Vick initially denied any involvement in the operation. Nearly four months later he pleaded guilty to a federal felony dog fighting conspiracy charge. He would serve nearly two years in prison. He would play football again, but not for the Falcons.
He recently penned a letter to Falcons fans detailing his emotions around the time of the investigation and his imprisonment.
In all, more than 30 dogs were seized in connection with the Bad Newz Kennels on Vick’s 15-acre property at 1915 Moonlight Road in Smithfield, Va. The property now serves as a haven for mistreated dogs.

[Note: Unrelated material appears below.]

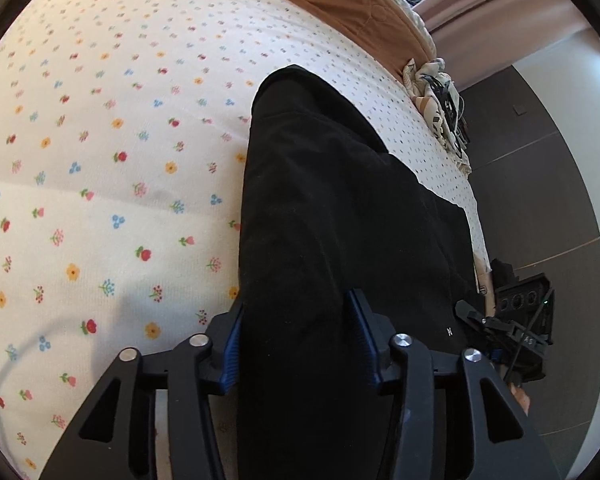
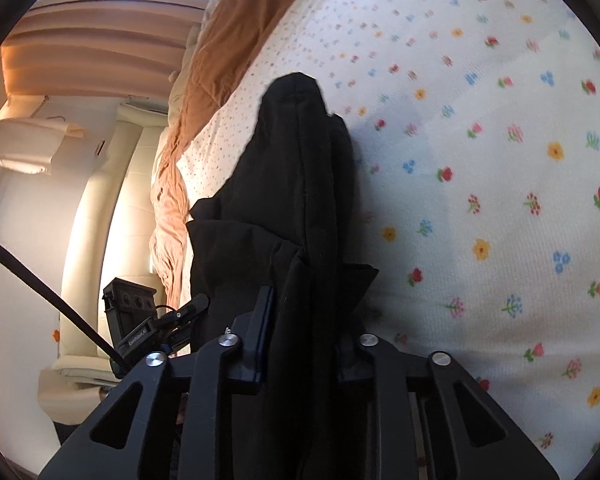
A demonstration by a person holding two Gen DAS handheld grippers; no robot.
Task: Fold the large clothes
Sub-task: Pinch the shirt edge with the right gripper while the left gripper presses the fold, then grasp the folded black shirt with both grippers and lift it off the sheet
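Left gripper [image 1: 298,332]: jaws spread wide, black garment [image 1: 332,208] lying between the blue pads, not pinched.
Garment: a long strip along the floral sheet [image 1: 100,160].
Right gripper [image 2: 306,336]: jaws closed on bunched black cloth.

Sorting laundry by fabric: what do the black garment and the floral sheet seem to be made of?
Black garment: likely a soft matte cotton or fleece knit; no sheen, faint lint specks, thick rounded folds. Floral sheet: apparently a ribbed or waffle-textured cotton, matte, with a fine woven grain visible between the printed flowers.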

The animals that were rescued were rehabbed, and thrived. Some were featured in a documentary, “The Champions,” that documented their successes. Little Red, who was adopted three years after she was discovered at Bad Newz Kennels, died earlier this month.
As for the Falcons, they began their turn around in 2008. The team hired general manager Thomas Dimitroff and coach Mike Smith. They inherited the core of a solid defense, drafted quarterback Matt Ryan and signed running back Michael Turner in free agency.
Since then, the team has won back-to-back winning seasons for the first time in franchise history; the team returned to a Super Bowl; and the Falcons have league MVP in Ryan.
Vick retired from the NFL in February.